----- Raw data

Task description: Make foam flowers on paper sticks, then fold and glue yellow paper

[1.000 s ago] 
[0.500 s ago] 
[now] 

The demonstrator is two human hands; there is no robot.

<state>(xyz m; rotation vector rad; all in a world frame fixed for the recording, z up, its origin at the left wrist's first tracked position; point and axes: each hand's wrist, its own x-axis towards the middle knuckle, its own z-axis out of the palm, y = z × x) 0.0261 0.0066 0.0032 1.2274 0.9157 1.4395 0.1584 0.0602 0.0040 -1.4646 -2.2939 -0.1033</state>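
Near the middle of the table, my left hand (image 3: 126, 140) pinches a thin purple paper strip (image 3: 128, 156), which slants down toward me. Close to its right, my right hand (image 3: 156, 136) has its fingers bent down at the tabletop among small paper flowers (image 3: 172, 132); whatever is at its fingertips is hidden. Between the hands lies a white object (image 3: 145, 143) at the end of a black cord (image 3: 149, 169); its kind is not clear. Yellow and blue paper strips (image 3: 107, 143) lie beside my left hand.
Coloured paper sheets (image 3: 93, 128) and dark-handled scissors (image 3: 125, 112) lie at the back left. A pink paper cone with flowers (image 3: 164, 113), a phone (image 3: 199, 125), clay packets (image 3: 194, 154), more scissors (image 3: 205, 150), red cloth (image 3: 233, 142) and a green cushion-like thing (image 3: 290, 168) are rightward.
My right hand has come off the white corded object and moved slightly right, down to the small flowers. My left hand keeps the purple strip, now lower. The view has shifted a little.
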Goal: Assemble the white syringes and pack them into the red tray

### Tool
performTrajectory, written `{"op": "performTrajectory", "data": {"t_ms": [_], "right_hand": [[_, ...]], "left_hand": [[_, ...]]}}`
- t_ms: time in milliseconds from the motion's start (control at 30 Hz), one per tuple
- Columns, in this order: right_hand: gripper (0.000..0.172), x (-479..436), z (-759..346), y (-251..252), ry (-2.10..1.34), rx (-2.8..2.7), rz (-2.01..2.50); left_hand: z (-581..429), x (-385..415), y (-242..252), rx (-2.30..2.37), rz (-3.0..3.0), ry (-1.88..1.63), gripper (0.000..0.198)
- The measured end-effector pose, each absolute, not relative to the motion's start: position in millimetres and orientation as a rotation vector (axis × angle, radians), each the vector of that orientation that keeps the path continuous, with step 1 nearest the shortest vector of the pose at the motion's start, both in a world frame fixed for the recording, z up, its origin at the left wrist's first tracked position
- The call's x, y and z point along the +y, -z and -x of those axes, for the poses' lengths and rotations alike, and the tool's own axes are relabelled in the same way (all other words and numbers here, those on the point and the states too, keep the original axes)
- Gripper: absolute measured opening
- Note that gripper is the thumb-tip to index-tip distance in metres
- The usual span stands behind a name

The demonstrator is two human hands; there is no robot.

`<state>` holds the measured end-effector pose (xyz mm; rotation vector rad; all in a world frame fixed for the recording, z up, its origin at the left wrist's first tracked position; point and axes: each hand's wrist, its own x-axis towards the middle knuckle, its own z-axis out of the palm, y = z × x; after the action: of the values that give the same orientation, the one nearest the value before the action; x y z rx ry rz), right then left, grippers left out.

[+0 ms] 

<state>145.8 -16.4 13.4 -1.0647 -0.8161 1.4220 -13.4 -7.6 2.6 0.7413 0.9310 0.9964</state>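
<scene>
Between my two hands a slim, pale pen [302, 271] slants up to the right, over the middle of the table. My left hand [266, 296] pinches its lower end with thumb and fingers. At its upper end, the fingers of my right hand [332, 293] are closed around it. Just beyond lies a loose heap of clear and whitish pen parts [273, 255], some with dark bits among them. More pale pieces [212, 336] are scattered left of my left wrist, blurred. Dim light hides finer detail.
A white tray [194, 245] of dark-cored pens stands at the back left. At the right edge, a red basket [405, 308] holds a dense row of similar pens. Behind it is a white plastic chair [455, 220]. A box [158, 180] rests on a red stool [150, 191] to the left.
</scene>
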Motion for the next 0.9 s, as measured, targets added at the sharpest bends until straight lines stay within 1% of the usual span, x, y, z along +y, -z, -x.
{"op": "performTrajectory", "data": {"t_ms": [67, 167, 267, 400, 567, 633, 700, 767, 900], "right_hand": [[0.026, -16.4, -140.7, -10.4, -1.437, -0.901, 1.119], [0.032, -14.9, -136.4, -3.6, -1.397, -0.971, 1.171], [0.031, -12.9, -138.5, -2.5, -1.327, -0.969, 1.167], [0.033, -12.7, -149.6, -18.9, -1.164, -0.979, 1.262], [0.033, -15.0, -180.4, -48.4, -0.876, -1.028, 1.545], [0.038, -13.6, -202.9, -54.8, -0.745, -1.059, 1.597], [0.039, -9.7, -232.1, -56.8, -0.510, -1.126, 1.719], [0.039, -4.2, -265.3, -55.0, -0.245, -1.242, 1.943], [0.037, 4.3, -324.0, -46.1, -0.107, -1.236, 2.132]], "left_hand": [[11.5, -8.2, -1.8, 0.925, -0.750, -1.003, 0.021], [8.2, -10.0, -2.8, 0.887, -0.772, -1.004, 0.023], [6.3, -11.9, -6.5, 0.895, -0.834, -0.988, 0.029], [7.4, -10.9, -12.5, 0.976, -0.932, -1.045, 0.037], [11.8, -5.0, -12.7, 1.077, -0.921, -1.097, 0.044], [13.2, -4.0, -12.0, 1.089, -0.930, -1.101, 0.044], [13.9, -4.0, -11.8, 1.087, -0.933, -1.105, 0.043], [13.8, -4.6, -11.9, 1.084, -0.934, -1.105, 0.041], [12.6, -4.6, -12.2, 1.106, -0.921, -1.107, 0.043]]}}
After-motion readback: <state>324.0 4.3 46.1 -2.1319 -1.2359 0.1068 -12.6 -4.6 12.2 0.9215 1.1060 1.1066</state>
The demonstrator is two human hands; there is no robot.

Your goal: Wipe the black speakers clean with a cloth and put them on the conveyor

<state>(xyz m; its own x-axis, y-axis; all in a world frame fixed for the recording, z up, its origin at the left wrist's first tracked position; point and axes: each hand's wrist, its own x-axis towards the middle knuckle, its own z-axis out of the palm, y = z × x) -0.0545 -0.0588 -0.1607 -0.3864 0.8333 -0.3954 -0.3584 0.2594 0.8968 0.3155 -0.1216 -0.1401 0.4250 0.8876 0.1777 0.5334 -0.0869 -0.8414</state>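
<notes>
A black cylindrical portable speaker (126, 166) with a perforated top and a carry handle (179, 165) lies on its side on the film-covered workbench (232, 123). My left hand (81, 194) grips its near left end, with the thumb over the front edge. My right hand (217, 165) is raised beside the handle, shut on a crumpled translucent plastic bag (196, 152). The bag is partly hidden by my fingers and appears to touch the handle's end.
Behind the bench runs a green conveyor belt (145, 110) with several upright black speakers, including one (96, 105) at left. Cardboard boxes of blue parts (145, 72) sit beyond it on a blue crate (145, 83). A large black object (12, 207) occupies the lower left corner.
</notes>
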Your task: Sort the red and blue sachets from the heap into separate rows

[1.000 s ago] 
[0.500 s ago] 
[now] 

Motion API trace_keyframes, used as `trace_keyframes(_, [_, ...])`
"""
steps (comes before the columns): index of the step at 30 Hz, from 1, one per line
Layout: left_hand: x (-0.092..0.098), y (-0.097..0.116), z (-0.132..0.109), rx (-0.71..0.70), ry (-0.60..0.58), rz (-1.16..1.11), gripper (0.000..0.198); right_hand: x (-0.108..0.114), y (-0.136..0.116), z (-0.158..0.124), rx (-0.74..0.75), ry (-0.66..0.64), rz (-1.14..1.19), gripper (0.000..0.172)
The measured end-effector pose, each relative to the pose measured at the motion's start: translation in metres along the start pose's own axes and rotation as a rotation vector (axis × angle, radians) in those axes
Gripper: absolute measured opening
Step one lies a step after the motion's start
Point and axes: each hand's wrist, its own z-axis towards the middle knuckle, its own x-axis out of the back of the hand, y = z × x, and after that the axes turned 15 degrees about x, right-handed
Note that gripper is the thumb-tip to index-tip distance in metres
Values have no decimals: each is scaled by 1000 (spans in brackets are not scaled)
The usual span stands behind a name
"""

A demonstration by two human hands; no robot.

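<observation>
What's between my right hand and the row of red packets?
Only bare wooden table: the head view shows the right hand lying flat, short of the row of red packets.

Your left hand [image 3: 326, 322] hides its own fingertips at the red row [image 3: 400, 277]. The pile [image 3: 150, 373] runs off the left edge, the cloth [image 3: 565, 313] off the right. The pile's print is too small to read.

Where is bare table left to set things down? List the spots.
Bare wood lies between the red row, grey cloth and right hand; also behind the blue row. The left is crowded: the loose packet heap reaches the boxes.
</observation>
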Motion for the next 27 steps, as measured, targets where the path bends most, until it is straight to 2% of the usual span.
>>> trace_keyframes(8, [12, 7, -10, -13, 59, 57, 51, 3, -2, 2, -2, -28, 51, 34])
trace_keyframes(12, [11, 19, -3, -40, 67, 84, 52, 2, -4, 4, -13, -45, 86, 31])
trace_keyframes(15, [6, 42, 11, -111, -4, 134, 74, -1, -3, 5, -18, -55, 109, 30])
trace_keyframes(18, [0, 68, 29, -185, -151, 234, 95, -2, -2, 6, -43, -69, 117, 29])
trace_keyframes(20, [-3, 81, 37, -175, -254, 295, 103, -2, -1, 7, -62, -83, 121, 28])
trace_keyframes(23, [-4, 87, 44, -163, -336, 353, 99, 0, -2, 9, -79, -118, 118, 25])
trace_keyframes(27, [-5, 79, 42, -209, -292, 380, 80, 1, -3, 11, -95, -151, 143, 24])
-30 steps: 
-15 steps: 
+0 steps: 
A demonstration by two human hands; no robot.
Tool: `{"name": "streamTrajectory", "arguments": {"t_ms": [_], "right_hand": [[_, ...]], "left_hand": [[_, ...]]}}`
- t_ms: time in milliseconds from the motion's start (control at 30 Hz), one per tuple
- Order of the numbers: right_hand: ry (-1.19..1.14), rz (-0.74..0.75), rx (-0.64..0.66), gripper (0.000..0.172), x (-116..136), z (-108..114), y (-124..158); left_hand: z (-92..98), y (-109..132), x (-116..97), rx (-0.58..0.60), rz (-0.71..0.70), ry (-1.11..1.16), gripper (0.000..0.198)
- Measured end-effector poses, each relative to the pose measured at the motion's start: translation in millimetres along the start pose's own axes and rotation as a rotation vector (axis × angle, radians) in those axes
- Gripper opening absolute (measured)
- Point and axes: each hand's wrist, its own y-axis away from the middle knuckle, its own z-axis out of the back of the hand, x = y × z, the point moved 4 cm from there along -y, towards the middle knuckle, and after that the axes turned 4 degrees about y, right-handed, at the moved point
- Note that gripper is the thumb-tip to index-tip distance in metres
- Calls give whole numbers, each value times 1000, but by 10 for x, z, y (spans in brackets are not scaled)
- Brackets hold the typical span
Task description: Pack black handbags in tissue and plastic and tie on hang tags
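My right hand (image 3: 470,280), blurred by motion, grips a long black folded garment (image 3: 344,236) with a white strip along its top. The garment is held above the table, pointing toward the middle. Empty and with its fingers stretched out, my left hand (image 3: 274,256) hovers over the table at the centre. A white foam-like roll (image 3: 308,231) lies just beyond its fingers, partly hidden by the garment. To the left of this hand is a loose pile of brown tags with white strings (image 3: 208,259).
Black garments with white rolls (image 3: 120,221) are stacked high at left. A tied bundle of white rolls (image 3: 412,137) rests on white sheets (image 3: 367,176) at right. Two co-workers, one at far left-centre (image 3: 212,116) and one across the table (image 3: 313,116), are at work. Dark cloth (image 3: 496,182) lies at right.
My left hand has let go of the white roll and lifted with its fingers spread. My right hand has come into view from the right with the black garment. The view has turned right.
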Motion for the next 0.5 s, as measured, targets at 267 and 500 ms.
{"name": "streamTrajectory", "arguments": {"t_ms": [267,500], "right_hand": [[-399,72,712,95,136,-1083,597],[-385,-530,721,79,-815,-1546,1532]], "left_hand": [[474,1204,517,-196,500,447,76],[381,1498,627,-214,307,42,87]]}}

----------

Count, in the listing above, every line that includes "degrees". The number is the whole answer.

* **Your solution**
2